Notwithstanding the pious commitment to increase public expenditure on education to 6% of the GDP, NEP 2020 does not clarify how much of this expenditure burden will be shouldered by the Union Government which collects 4% education cess on income and how the cost of expansion of pre-primary education for ages 3-6 years will be managed by the severely resource constrained Anganwadis under the charge of state governments. With current record Central Government’s budgetary expenditure and categorisation of higher education institutions (HEIs) gives away the game. Research universities, teaching universities and autonomous colleges aim to actually open floodgates of privatisation. For example, the autonomous colleges will be encouraged to ‘consolidate’ potentially unviable institutions.

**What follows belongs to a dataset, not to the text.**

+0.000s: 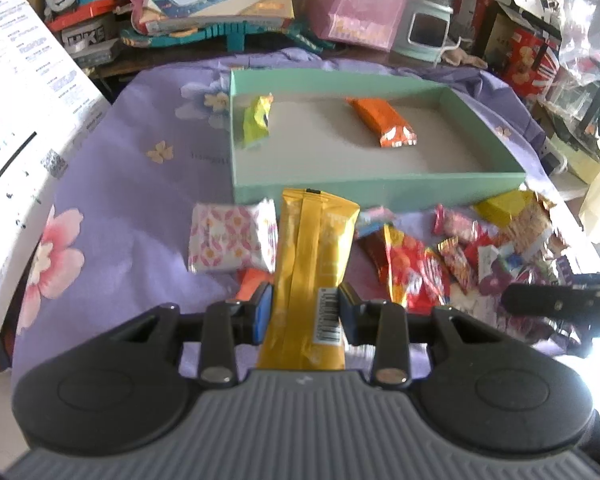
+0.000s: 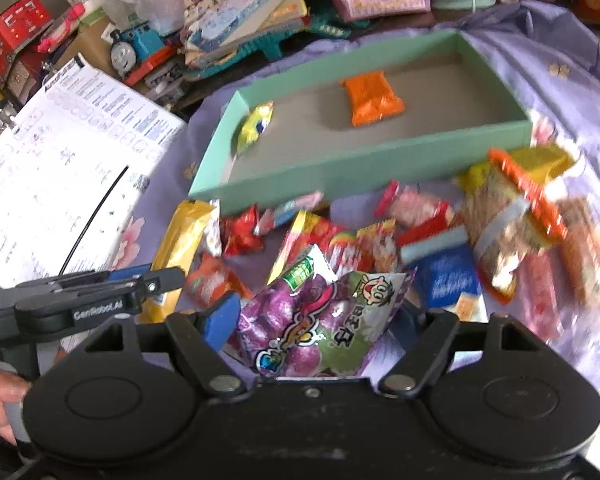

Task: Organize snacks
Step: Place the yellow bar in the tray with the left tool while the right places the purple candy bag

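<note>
Golden snack bar [image 1: 312,264] clamped in left tongs [image 1: 305,312]; purple pouch [image 2: 320,320] in right tongs [image 2: 316,320].

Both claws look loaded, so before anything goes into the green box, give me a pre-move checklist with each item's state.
1. Left claw shut on the gold bar: ok.
2. Right claw pinching the purple grape pouch: ok, though the far pad is hidden.
3. Green box has bare floor between the yellow-green packet and the orange packet: ok.
4. Pouch clear of the loose snack pile: cannot tell.
5. Near box wall cleared by both loads: cannot tell.
</note>
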Action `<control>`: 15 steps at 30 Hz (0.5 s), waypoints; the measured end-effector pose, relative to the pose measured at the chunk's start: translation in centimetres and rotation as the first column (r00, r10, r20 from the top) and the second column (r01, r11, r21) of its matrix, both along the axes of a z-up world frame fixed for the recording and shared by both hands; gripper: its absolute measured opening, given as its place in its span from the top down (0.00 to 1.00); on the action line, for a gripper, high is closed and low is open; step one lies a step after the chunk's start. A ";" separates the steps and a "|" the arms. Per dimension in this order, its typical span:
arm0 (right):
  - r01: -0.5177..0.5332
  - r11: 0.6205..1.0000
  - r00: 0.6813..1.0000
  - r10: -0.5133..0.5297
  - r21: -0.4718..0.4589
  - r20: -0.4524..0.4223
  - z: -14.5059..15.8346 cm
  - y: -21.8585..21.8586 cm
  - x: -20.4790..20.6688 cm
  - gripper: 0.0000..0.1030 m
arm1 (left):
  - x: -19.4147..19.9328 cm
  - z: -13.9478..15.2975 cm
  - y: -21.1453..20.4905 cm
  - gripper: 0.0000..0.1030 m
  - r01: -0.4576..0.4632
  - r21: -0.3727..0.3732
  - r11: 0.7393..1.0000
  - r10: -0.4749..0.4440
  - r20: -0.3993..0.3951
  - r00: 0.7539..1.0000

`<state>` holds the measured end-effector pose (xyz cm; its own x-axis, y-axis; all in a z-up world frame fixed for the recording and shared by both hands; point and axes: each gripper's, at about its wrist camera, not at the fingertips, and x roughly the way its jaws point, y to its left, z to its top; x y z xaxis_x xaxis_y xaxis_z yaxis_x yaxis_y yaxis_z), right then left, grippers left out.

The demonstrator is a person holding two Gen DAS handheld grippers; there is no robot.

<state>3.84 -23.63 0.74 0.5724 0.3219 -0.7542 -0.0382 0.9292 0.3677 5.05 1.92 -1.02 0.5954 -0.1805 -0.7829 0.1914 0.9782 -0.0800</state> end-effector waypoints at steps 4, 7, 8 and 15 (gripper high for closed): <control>0.050 0.999 0.998 -0.050 0.014 0.045 1.5 -0.8 2.8 0.25 | 2.4 1.3 0.2 0.67 -0.018 -0.016 1.000 0.018 0.037 0.999; 0.077 0.997 0.994 -0.078 0.014 0.072 2.2 -1.0 5.9 0.25 | 5.2 2.5 -0.1 0.67 -0.028 -0.023 0.999 0.030 0.069 0.997; 0.084 0.996 0.993 -0.085 0.015 0.077 2.4 -0.9 7.0 0.25 | 6.3 2.9 -0.2 0.67 -0.032 -0.026 0.999 0.034 0.077 0.996; 0.118 0.993 0.990 -0.119 0.012 0.070 1.6 -0.6 14.7 0.25 | 13.6 3.4 -1.3 0.67 -0.052 -0.030 0.998 0.055 0.094 0.994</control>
<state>18.56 -24.25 2.36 0.6582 0.2542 -0.7087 0.0460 0.9259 0.3749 18.63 0.60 2.38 0.6758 -0.1669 -0.7179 0.1468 0.9850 -0.0908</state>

That the NEP is not based on any concrete study becomes further clear from the fact that the policy has pegged such autonomous colleges at minimum student strength of 3000. All India higher education survey shows of all the 39,000 colleges in the country, at present only 4.3%, have this prescribed strength. Promise of ‘light but tight’ regulation will facilitate private promoters to go berserk on collecting fees. For ensuring access to higher education, the challenge of education policy making is to guarantee affordability. Indian education features that access is abysmally low at all levels with respect to even comparable developing economies.
Similar exclusionary approach is evident in the proposal for cluster development in school education. NEP 2020 proposes several schools which are spread over in remote habitations are complex to manage and must be clubbed to form a cluster. Apart from running contrary to the ideas off Right to Education Act which stipulates that every habitation must have a school within a radius of 1 km, the proposal merely repeats ideas of Multinational consulting agencies which under the stewardship of BJP led state governments forced closure of thousands of schools. Legitimising drop out, closing down institutions to slash cost on infrastructure and pushing large scale online education while opening up for major privatisation/commercialisation is the preferred route proposed in the new policy.
Contrast this to Kerala where students of private schools are opting to join appropriately publicly funded institutions.
New paradigm: abandoning goal of modern democratic secular Republic
The NEP 2020 sets out a blue print for abandoning the path of empowering Indian education for a democratic secular republic. It constitutes a rejection of a time worn principle of ‘unity through diversity’ by decentralising educational governance to address the social economic and cultural reality. It unabashedly promotes the vision of India of a past characterised by caste hierarchy andbackward looking unscientific orthodoxy. There is a need to draw from the past; but a past which has seen confluences of different cultures and knowledge systems. More importantly, we need to imbibe the rich experience of educational experiences which developed in our battle for throwing off the colonial yoke, initiated by Vidyasagar, Jyotiba Phule, Rabindranath Tagore and several others. We cannot allow our precious education system to be harked back to an unrecognisable ancient past influenced by RSS driven Hindutwa ‘vision’ with accompanying quest for obnoxious corporate profit.